YOUR GOAL:
Nothing should appear in the answer except the lines below from the line containing "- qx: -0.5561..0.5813" through the line containing "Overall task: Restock", copied exactly, with pictures left out.

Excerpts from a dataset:
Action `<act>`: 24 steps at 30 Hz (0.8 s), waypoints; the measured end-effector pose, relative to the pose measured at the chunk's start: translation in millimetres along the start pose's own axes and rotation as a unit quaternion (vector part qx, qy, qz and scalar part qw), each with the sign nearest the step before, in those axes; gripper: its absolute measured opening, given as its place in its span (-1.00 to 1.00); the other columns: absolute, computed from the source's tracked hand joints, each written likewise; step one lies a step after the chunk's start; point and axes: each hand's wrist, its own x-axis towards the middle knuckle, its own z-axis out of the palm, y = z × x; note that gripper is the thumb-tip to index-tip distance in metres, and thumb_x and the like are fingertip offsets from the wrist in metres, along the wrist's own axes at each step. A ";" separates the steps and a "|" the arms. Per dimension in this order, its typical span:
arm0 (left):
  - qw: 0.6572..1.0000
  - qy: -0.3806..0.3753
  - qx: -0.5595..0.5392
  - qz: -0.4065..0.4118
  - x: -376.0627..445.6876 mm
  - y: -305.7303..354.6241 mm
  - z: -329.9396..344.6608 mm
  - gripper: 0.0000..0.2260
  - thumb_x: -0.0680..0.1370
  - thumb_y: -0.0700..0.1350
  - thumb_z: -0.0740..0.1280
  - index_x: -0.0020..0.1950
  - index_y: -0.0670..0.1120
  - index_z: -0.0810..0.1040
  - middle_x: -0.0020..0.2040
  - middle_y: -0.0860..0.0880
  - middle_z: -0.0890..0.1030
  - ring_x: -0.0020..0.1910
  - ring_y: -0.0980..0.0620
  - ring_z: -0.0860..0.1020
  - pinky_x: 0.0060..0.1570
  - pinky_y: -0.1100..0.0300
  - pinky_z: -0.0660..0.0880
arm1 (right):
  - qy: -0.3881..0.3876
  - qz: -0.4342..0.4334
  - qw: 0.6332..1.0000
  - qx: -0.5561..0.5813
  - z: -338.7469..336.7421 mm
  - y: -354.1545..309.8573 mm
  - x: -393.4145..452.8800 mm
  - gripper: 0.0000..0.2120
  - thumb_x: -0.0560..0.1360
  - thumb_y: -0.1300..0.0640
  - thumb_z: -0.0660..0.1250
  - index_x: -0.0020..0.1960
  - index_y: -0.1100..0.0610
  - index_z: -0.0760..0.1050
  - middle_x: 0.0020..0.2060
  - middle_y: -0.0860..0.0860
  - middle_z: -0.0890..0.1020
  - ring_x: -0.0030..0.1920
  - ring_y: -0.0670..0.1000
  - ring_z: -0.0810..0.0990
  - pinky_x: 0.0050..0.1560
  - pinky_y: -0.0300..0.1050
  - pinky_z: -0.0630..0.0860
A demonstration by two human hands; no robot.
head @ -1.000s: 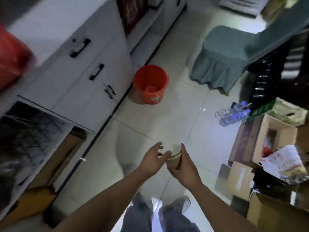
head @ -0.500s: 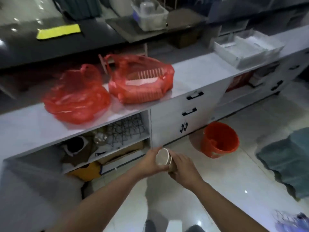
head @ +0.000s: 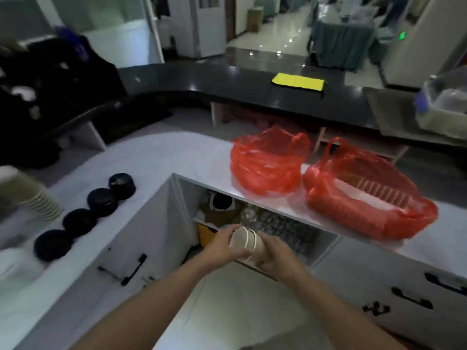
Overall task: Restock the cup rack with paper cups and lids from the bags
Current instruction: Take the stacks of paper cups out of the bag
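Observation:
Both my hands hold a short stack of paper cups point(head: 242, 245) lying sideways in front of me, mouths toward the left. My left hand point(head: 222, 246) grips the rim end and my right hand point(head: 276, 256) grips the bottom end. Two red plastic bags stand on the white counter: the left bag point(head: 267, 164) looks slack, and the right bag point(head: 366, 195) shows white stacked lids or cups inside. At the far left edge a blurred stack of paper cups point(head: 40, 203) lies on its side. Several black lids point(head: 102, 202) sit in a row on the left counter.
The white L-shaped counter point(head: 161, 157) wraps round me, with open shelves point(head: 252, 218) of clutter under it and drawers with black handles point(head: 409, 296) to the right. A dark upper counter point(head: 227, 84) carries a yellow cloth point(head: 298, 82). Bare floor point(head: 240, 311) lies below my arms.
My view has swung from the floor up and left to the counter corner. The cups have stayed in both hands, now tipped sideways. The red bags have shifted to the right of the view.

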 end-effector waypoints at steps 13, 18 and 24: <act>0.961 0.216 -0.078 -0.156 -125.3 -68.0 -149.9 -0.14 0.43 0.08 0.58 0.58 0.07 0.16 0.37 0.00 0.40 0.26 -0.01 0.50 0.10 0.22 0.51 | -0.158 -0.265 0.950 -0.054 66.1 -199.0 121.8 -0.16 0.29 -0.22 0.45 0.48 -0.32 0.15 0.30 -0.14 0.43 0.25 -0.02 0.48 0.20 -0.01 0.52; 0.923 0.330 -0.097 -0.170 -157.8 -102.0 -221.7 -0.20 0.40 0.12 0.59 0.47 0.07 0.18 0.28 0.00 0.45 0.16 0.03 0.52 0.04 0.18 0.53 | -0.142 -0.287 0.947 0.030 100.2 -294.9 156.1 -0.27 0.47 -0.18 0.46 0.53 -0.25 0.16 0.53 -0.18 0.08 0.44 -0.12 0.19 0.42 -0.05 0.30; 0.894 0.388 -0.130 -0.183 -186.2 -151.2 -306.0 -0.20 0.31 0.29 0.55 0.36 0.11 0.19 0.22 0.05 0.46 0.13 0.06 0.53 0.12 0.07 0.58 | -0.230 -0.072 0.906 0.348 139.8 -398.8 190.4 -0.29 0.57 -0.16 0.35 0.57 -0.24 0.03 0.42 0.01 0.37 0.19 0.08 0.63 0.13 0.13 0.64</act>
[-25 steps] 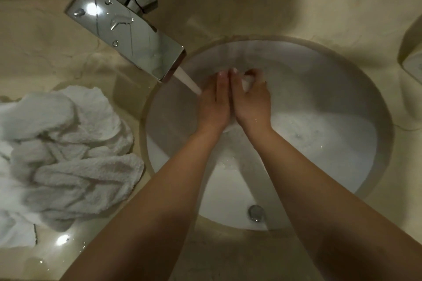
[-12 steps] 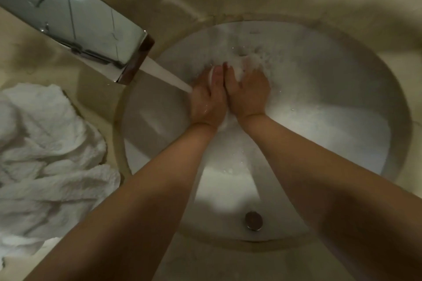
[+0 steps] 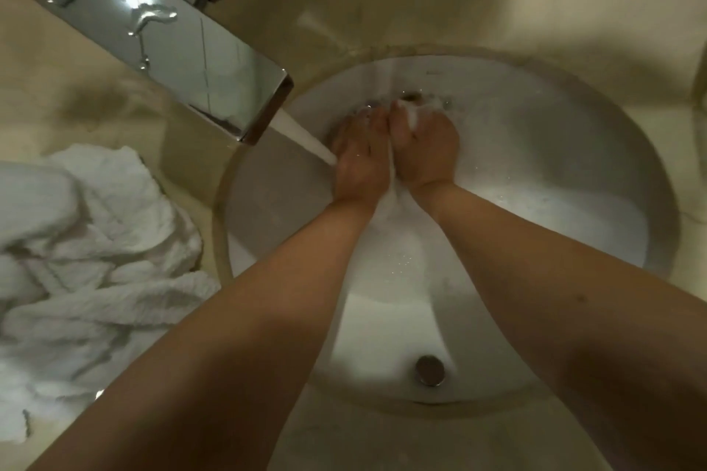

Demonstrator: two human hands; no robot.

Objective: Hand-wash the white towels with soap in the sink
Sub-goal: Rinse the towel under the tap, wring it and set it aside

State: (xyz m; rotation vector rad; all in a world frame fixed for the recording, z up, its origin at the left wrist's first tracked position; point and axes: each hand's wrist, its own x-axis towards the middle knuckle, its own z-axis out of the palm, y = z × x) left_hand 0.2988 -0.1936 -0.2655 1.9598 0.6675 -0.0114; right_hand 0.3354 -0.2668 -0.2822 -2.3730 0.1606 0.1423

RESPONSE FOR THIS EXERCISE:
  - qx: -0.5561..0.5813
  - z: -338.7469..336.7421 mm
  - y: -354.1545..309.8573 mm
  - x: -393.4145..452.8800 mm
  - gripper: 0.0000..0.2120
  - thumb_x: -0.0560..0.1360
  - thumb_y: -0.1300..0.0640
  - thumb_z: -0.0660..0.1250
  - index_x: -0.0020..0.1960
  - index_y: -0.1100..0.0610
  - index_z: -0.0760..0.1050
  - middle_x: 0.0020..0.2060
  - middle_y: -0.0860..0.0860
  - middle_z: -0.0890..0.1020
  - ring_x: -0.0030..0.1920
  - ring_y: -0.0670..0.1000
  - ring_z: -0.0810..0.0990
  - pinky_x: 0.0050..0.1560
  - pinky_y: -0.0300..0.1050
  - pinky_z: -0.0630..0.0860
A demonstration by two human hands; no robot.
head @ -1.000s: 
head @ -0.500s: 
head @ +0.000s: 
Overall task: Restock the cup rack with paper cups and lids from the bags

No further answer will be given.